In February 2005, the Government Accountability Office released estimates on the cost of the policy. Cautioning that the amount may be too low, the GAO reported $95.4 million in recruiting costs and $95.1 million for training replacements for the 9,488 troops discharged from 1994 through 2003.
Arguing amongst congress in nothing new. With much on the table, these knockdown exchanges between parties only exacerbates an already discombobulated country.
While 99.6% of Americans suffer, Republicans argue over .393% of population. There are only approximately 1.18 Million people that earned $250,000 or more in 2009. Reiterating that's only .393% of the US population!!
These tax cuts WILL NOT create jobs.
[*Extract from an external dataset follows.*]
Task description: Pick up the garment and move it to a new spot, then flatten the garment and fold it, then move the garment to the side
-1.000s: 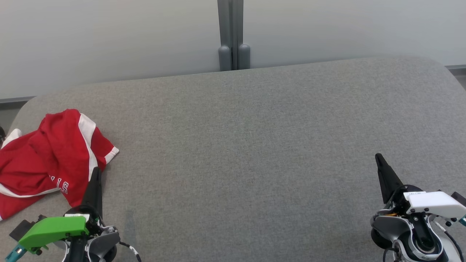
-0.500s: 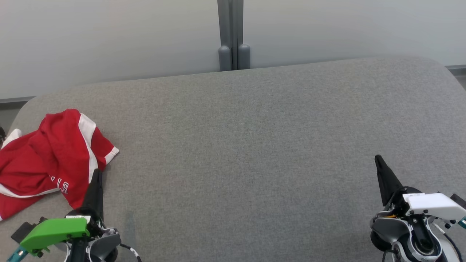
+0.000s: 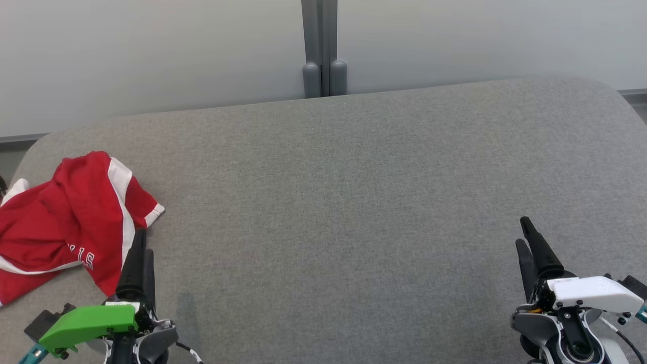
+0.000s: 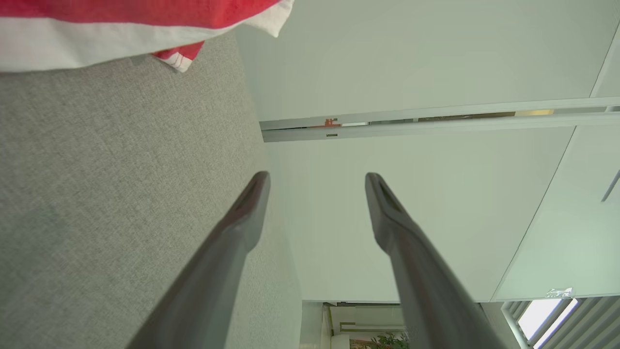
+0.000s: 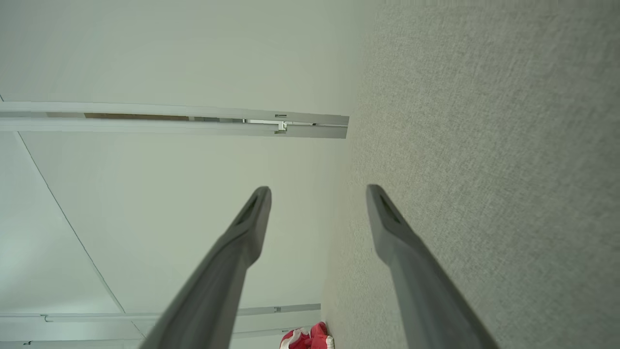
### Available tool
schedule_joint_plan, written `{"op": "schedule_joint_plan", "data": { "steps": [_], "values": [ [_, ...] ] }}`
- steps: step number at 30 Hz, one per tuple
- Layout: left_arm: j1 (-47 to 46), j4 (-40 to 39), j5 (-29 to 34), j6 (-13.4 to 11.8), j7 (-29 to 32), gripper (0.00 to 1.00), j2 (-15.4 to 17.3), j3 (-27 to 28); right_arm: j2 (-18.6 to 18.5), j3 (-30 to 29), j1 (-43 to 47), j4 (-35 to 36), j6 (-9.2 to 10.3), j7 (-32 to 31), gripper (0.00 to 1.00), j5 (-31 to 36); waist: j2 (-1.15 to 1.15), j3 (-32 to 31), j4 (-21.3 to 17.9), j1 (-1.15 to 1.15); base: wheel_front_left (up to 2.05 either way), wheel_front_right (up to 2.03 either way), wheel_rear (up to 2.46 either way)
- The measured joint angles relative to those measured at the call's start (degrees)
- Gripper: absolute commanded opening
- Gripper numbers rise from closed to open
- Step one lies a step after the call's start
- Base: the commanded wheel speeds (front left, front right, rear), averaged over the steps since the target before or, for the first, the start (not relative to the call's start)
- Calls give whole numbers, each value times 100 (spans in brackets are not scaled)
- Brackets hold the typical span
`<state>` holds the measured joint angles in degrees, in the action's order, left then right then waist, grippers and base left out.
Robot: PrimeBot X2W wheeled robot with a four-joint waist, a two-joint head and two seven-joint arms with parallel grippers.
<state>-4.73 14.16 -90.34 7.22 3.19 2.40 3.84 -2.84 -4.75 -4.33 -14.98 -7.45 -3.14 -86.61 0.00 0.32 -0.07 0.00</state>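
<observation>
A crumpled red garment (image 3: 60,222) with white stripes and white lettering lies at the left end of the grey fabric surface (image 3: 343,202). My left gripper (image 3: 142,242) sits at the lower left, just right of the garment's near edge, fingers spread and empty. The left wrist view has the garment (image 4: 121,29) along its top edge, beyond the open left gripper (image 4: 317,182). Low on the right, far from the garment, my right gripper (image 3: 523,232) is open and holds nothing. In the right wrist view its fingers (image 5: 317,194) stand apart, and the garment (image 5: 307,339) is a small red patch at the bottom.
The padded surface has rounded corners and ends at a pale wall (image 3: 151,50) behind it. A grey vertical post (image 3: 320,45) rises at the back centre. The grey fabric stretches bare between the two grippers.
Both grippers have opened: each showed as a single shut point before, and now the fingers stand apart. The garment has not moved.
</observation>
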Motion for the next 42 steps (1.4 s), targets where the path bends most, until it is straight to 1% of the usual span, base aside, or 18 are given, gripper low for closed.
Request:
{"op": "schedule_joint_plan", "data": {
  "steps": [4, 10, 18, 25, 26, 27, 37, 42],
  "values": [
    [-13, -123, 331, 0, -107, 100, 0, -20, -8, 19, -7, 68, 0, 89, 100, 480, 0, 6, -5, 0, 0, 0, 0],
    [-66, -280, 985, 1, -259, 100, 1, -112, -14, 26, -12, 204, 0, 240, 100, 1279, 0, 16, -12, 0, 0, 0, 0],
    [-70, -407, 1940, 1, -437, 100, 2, -266, -34, 43, -18, 387, 0, 426, 100, 2307, 0, 28, -19, 0, 0, 0, 0],
    [-78, -443, 2771, 1, -584, 100, 30, -410, -54, 135, -19, 523, -1, 575, 100, 3078, 0, 41, -26, 0, 0, 0, 0],
    [-79, -443, 3015, 1, -625, 100, 35, -425, -59, 164, -19, 546, -1, 609, 100, 3267, 0, 43, -28, 0, 0, 0, 0],
    [-80, -443, 3120, 1, -637, 100, 38, -437, -66, 181, -18, 555, -1, 633, 100, 3387, 0, 43, -29, 0, 0, 0, 0],
    [-81, -436, 4152, 1, -835, 100, 88, -555, -123, 302, -18, 580, -1, 816, 100, 4312, 0, 45, -36, 0, 0, 0, 0],
    [-82, -415, 4547, 2, -912, 100, 110, -609, -141, 338, -17, 603, -1, 892, 100, 4744, 0, 41, -35, 0, 0, 0, 0]
  ]
}}
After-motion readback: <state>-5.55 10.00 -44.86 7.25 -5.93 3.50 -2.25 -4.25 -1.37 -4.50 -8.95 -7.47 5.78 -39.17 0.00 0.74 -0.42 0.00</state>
All issues and bills are separate from each other and should be treated as such. Holding these bills hostage, and for that matter the country because the left is not for these cretinous extensions are ludicrous and asinine at best. The Democrats are only asking the rich, less than 1% of Americans to pay an additional 4.6%, from 35% up to 39.6%!
DADT is only one of many bills being held up by the axis of idiots, and it appears this dust shall only settle when the majority of rancid tea bags rule the roost in January.
The laundry list of those effected by this stonewalling is astronomical, gays, military, wasted tax funds, the unemployed, the list is never ending.
President Obama needs to honor his plethora of commitments to those whom voted him into office. DADT should be the first on his bucket list!